He smiled, a mental picture of such a woman forming in his mind. He did like the brunettes.
Merek lay awake for a while afterward, listening to the crackling of the campfire and the scampering of distant nighttime critters through the forest. He still couldn’t believe Awlin’s response to his admission of guilt. Though she had looked appalled during his story, and though she cried with him as he confessed, her response was the one thing that he never saw coming.
After a while his thoughts went to the cabin, one of only a few safe houses he had left. If he couldn’t get in there and retrieve his gold, he and Awlin would not be able to afford a ship ride back to Edhen.
He did have one option, however, and it was tucked in the pocket of his tunic in the form of two milky white gems. He had already used four of them to buy Awlin’s freedom, an act that had startled him when he thought about it a couple days later. He was now in debt in the worst way possible to the most ruthless high king ever to rule Edhen. Even if he and Awlin were able to afford passage home, Merek doubted he would be able to return. He was a wanted man now. He could take Awlin home, but, in the end, he would have to leave.
Eventually Merek slipped into a light sleep, waking many times to the forest sounds and the jarring thoughts of his own bleak imagination.
After dawn, he and Awlin ate a few bites of what little provisions they had, watered their horses by a nearby brook, and set off north toward the town of Faltonia.
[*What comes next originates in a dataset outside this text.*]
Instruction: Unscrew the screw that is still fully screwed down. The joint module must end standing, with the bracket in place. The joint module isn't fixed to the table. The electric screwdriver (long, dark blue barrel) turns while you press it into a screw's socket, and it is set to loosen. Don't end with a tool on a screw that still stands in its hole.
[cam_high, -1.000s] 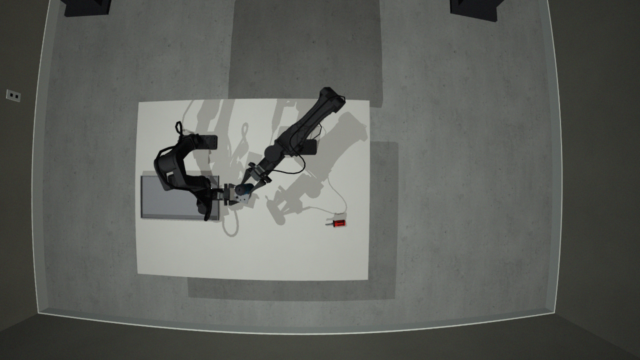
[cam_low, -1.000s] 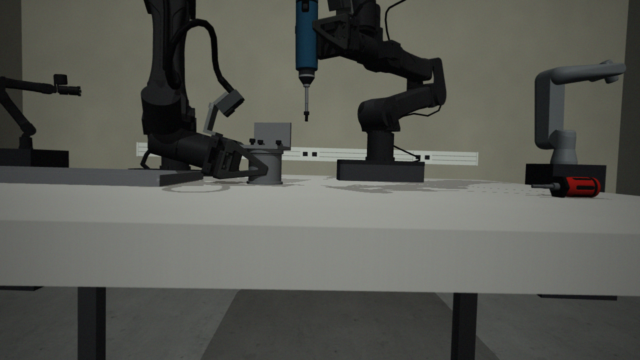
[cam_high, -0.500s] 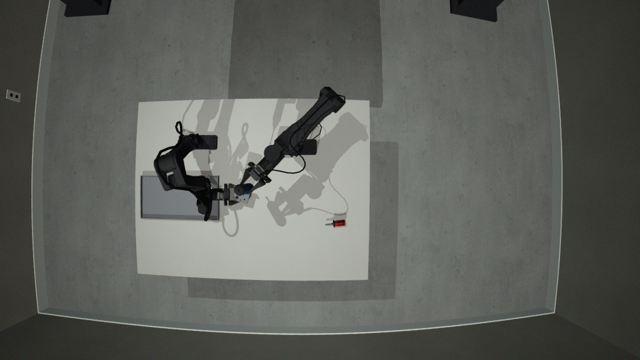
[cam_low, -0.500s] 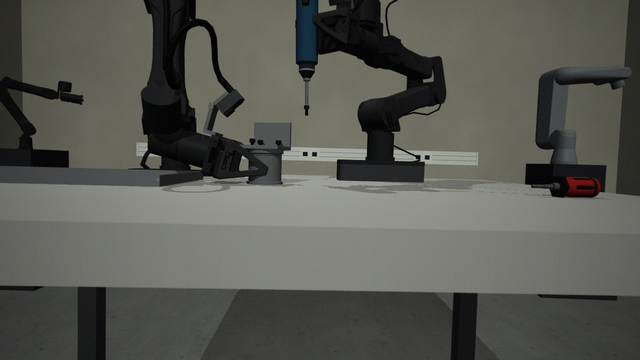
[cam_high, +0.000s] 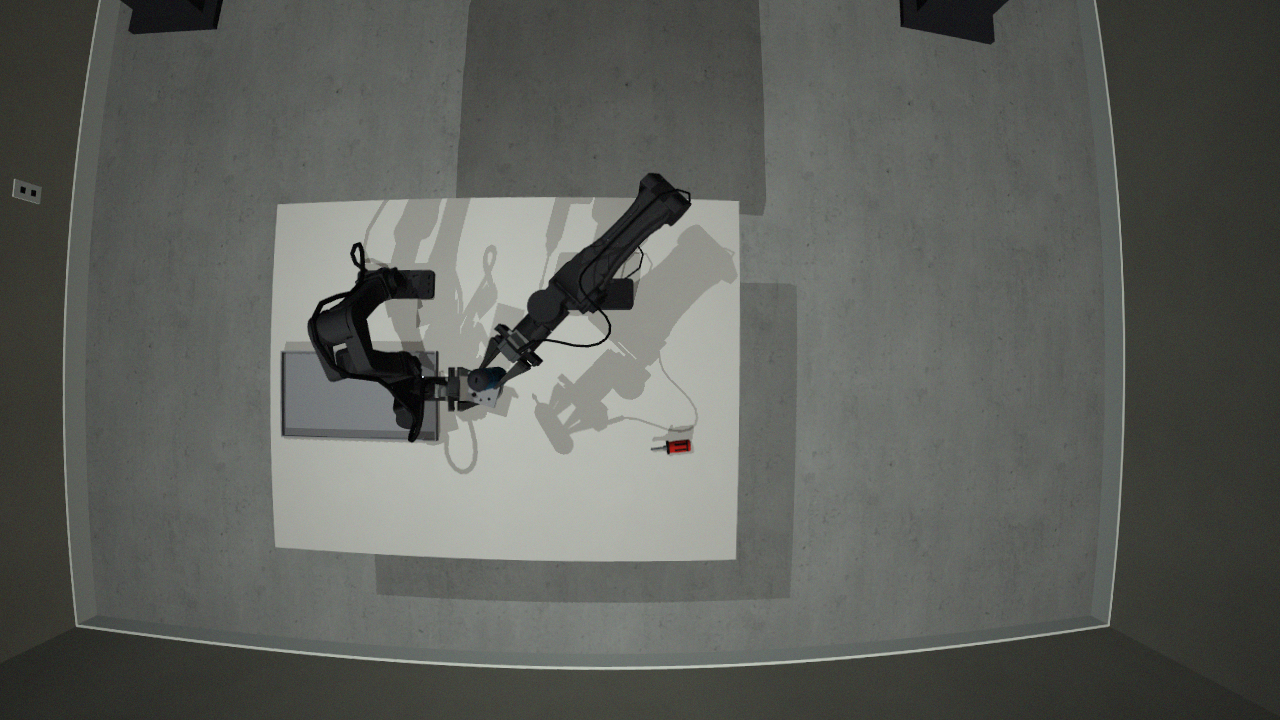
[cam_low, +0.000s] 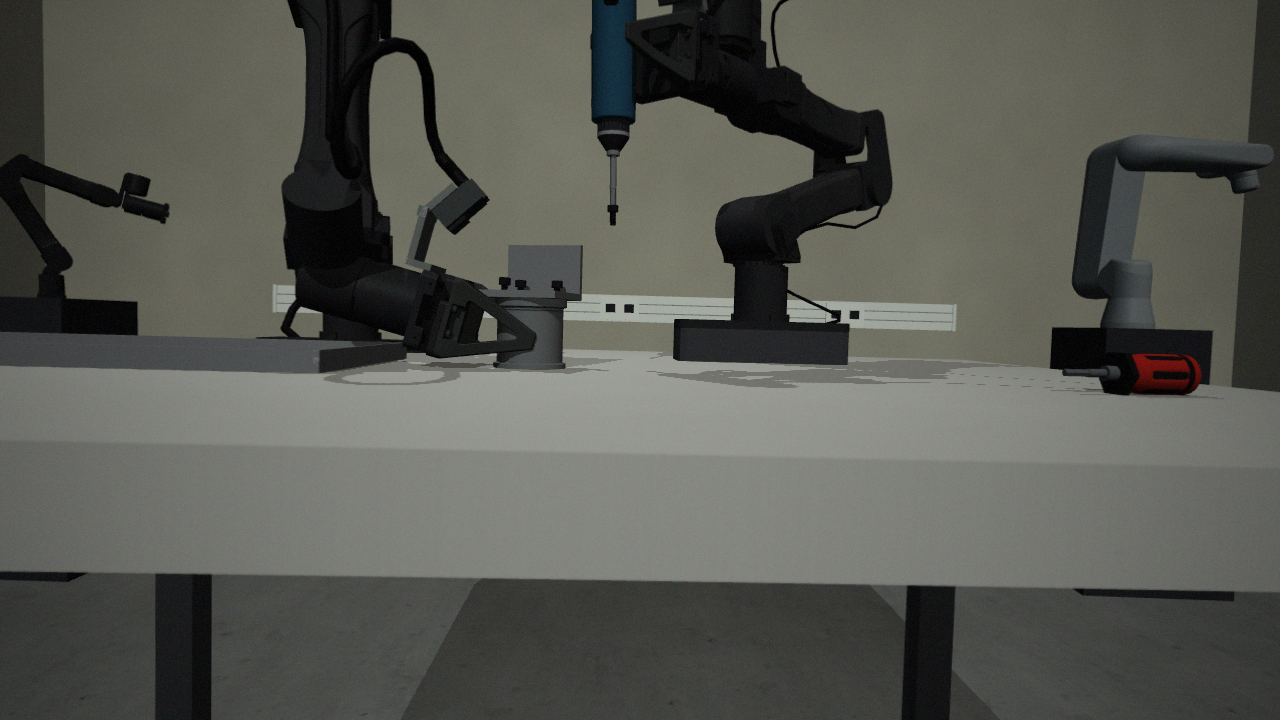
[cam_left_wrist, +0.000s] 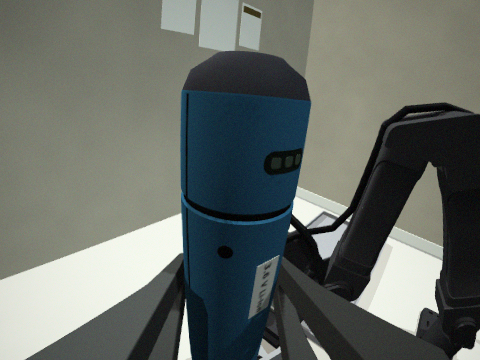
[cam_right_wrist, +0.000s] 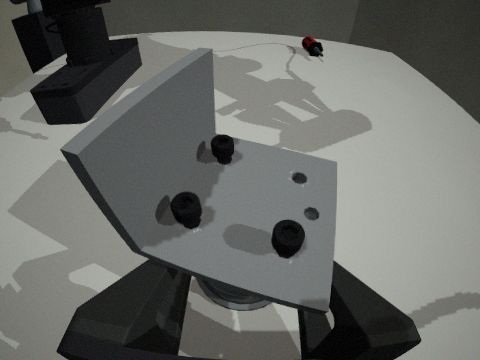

A quiet place, Faltonia was rich with jungle greenery and strong stone homes occupied by craftsmen, seamstresses, carpenters, masons, and other talented tradesmen. The town had little to offer passersby. Other than the resources produced by its inhabitants—resources that were almost always carried away and sold elsewhere—the town had nothing that attracted visitors
Merek led Awlin along the outskirts of the town and into the jungle woods. He steered north through many fertile farmlands sectioned off by rows of emerald shrubs, flowery trees, and trickling brooks.
Leaving his horse in the woods for a few moments, Merek crept through the jungle underbrush and peered out into a small clearing where a simple single-level cabin sat, a dark square box in the midst of a rich verdant utopia.
He knew right away that something was wrong. A path of tall green grass to the right of the single-level structure was bent in the wrong direction as though a horse or a man had traipsed over it. The front door wasn’t shut and the native birds were far too quiet.
“What is it?” Awlin whispered, as she sat on her knees behind him.
The door to the cabin scraped open and a black viper stepped outside onto the warped wooden deck. He stood there a moment in black leather and chain mail, examining his surroundings as he munched a piece of dried meat.
Merek’s gut twisted. His safe haven was gone, his gold out of reach. His return journey to Edhen with Awlin had stalled yet again. Merek’s mind ticked through the possible ways the soldier had tracked him to this location, but there was a number of possibilities. Patryk might have told them, or another one of Merek’s collaborators, though there were few who knew about the cabin. Merek wondered if he had slipped up. Perhaps over the last two years of sneaking around Efferous and making the rich a wee-bit poorer had resulted in a few loose threads that he had failed to cut off.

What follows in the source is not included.